A Valentine’s Day Afterthought

Curiosity is an intriguing phenomenon. The first thing I recall being taught about curiosity was that it has a lethal effect on cats. No one bothered to explain to me exactly how that process worked, and I don’t recall anyone ever actually producing a dead cat to validate the theory. Nonetheless, the lesson was clear, curiosity could be dangerous, and we should avoid adopting such feline proclivities. After all, just look at what that kind of thing did to the gal who ended up being “Catwoman”. Who would have thought she’d end up running around at night dressed up like a cat? How embarrassing. No wonder she wore a mask.

More Questions than Answers ~
In spite of the dire warning against curiosity, Catwoman’s very existence cried out for answers. How far did this compulsive cat fetish go with her? Did she make little rumbling sounds in her throat when she was getting her hair brushed? Was her personal hygiene reduced to licking her hands and rubbing them all over her face and ears?

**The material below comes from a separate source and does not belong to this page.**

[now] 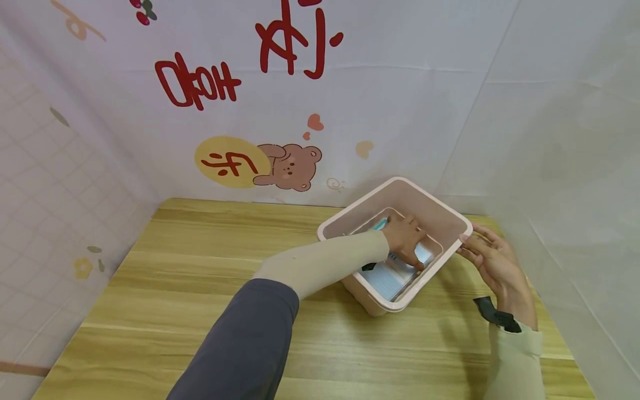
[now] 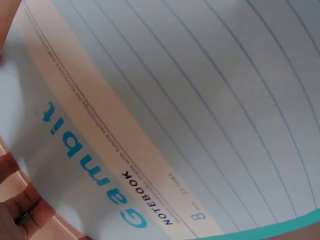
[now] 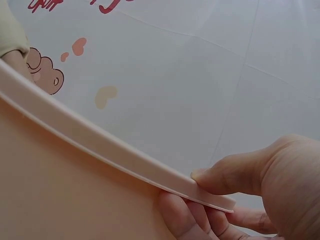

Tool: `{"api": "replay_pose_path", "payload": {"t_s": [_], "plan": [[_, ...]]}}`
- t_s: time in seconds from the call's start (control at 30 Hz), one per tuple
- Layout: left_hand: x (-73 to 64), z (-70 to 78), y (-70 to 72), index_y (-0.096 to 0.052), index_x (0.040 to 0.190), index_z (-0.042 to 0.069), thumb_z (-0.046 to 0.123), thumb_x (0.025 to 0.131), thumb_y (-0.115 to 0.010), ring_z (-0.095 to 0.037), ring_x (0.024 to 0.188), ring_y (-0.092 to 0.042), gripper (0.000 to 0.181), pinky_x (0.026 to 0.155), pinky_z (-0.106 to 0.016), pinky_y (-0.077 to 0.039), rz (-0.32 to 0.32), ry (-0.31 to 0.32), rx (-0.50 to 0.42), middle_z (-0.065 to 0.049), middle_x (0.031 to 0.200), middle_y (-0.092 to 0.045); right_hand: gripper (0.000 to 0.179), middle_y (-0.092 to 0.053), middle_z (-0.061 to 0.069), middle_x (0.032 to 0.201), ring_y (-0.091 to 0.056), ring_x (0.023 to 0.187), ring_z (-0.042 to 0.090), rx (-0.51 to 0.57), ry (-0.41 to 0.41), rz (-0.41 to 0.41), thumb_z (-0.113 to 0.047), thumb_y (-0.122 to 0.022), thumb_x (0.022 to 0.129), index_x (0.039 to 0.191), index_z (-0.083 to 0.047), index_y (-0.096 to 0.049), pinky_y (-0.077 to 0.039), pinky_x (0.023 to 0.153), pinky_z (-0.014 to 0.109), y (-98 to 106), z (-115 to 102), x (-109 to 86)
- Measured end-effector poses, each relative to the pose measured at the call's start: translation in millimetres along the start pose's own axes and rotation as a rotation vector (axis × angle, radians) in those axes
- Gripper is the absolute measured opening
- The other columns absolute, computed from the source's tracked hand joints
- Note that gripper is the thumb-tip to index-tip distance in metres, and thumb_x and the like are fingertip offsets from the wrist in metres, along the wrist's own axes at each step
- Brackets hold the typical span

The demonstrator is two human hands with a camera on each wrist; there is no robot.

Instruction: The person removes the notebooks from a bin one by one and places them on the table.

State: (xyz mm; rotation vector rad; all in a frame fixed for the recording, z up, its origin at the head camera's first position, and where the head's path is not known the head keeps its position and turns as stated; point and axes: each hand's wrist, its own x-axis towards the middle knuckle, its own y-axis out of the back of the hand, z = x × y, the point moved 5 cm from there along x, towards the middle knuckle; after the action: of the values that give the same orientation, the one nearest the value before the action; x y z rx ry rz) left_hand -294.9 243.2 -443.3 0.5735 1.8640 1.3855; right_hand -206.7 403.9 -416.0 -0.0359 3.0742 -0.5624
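A pale pink plastic bin (image 1: 425, 200) stands on the table. My left hand (image 1: 404, 239) reaches down inside it and holds a light blue lined notebook (image 1: 384, 282) at one end. Teal runs along an edge of that notebook (image 2: 165, 125), and its cover reads "Gambit" in the left wrist view. Curled fingers (image 2: 25, 212) show at its end, with part of the grip out of sight. At the bin's right corner, my right hand (image 1: 495, 261) pinches the rim (image 3: 125, 157), thumb on top and fingers beneath.
The wooden table (image 1: 200, 266) extends left and forward of the bin. A white printed cloth (image 1: 400, 83) hangs behind it, and another pale sheet (image 1: 565, 194) hangs close beside my right hand. My left forearm crosses the bin's near left rim.
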Motion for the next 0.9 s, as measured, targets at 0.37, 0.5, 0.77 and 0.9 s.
{"api": "replay_pose_path", "payload": {"t_s": [0.37,0.5,0.77,0.9], "plan": [[-1.3,-0.6,4.2,-0.029,0.156,0.038,0.094,0.077,-0.047,-0.011,0.139,-0.031,0.099,0.111,-0.054,-0.034,0.068,0.009,0.073,0.012,0.154,-0.044,0.044,-0.068,0.006,0.114,-0.072,0.093,0.013,-0.033,0.004,-0.008,0.006,-0.055,0.101,0.141,0.000,-0.037,-0.060,0.083,0.026,-1.9,0.9,-0.1],[-5.2,-0.7,5.7,-0.039,0.154,0.038,0.096,0.077,-0.041,-0.011,0.134,-0.031,0.097,0.111,-0.053,-0.036,0.087,0.011,0.114,0.008,0.147,-0.045,0.045,-0.067,0.006,0.116,-0.072,0.095,0.014,-0.040,-0.003,-0.007,0.005,-0.055,0.101,0.142,-0.001,-0.036,-0.060,0.084,0.026,-1.5,0.8,-1.2],[-9.6,-1.2,7.4,-0.042,0.139,0.026,0.099,0.074,-0.039,-0.012,0.132,-0.037,0.097,0.107,-0.053,-0.040,0.156,0.029,0.122,0.007,0.143,-0.044,0.045,-0.066,0.005,0.116,-0.071,0.096,0.014,-0.033,-0.011,0.007,0.006,-0.055,0.101,0.141,-0.002,-0.037,-0.060,0.083,0.026,0.1,1.7,-1.9],[-6.4,1.7,10.4,-0.042,0.128,0.025,0.096,0.075,-0.042,-0.013,0.125,-0.042,0.088,0.106,-0.052,-0.038,0.237,-0.019,0.140,0.007,0.134,-0.047,0.046,-0.065,0.005,0.117,-0.071,0.097,0.014,-0.038,-0.005,0.006,0.006,-0.055,0.101,0.142,-0.001,-0.036,-0.060,0.083,0.026,0.4,1.9,-1.9]]}}
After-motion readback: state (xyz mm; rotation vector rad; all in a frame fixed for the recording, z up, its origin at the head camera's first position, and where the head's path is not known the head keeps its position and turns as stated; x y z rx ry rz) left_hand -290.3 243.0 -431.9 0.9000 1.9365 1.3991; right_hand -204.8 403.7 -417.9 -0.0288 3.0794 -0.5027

If she happened to see someone using a laser pointer did she go nuts trying to catch the little red dot? I never really got those answers, but at least my curiosity wasn’t terminal.

An incident during my early high school days that had nothing to do with cats gave further enlightenment about the compelling nature of curiosity. It began with an unintentional awareness of hair. Hair was a subject I had never found particularly fascinating, but there was a day when the level of my interest was unexpectedly altered.

A Curious Incident ~
It was just another bright, fall afternoon being wasted in a boring freshman class in high school. I had one conscious desire, and that was for the bell to ring and set us free so I could get in a little deer hunting before dark. As my eyes drifted around the room in no particular direction, one of the girls came into focus, and for some reason, I couldn’t stop looking at her. She was sitting next to the window and the afternoon sunlight made her hair look like it was almost glowing. I knew it was just hair and that every other girl in class had some, but hers was suddenly, inexplicably hypnotic and irresistible. As I sat trapped and defenseless, disturbing questions began to parade through my head . . .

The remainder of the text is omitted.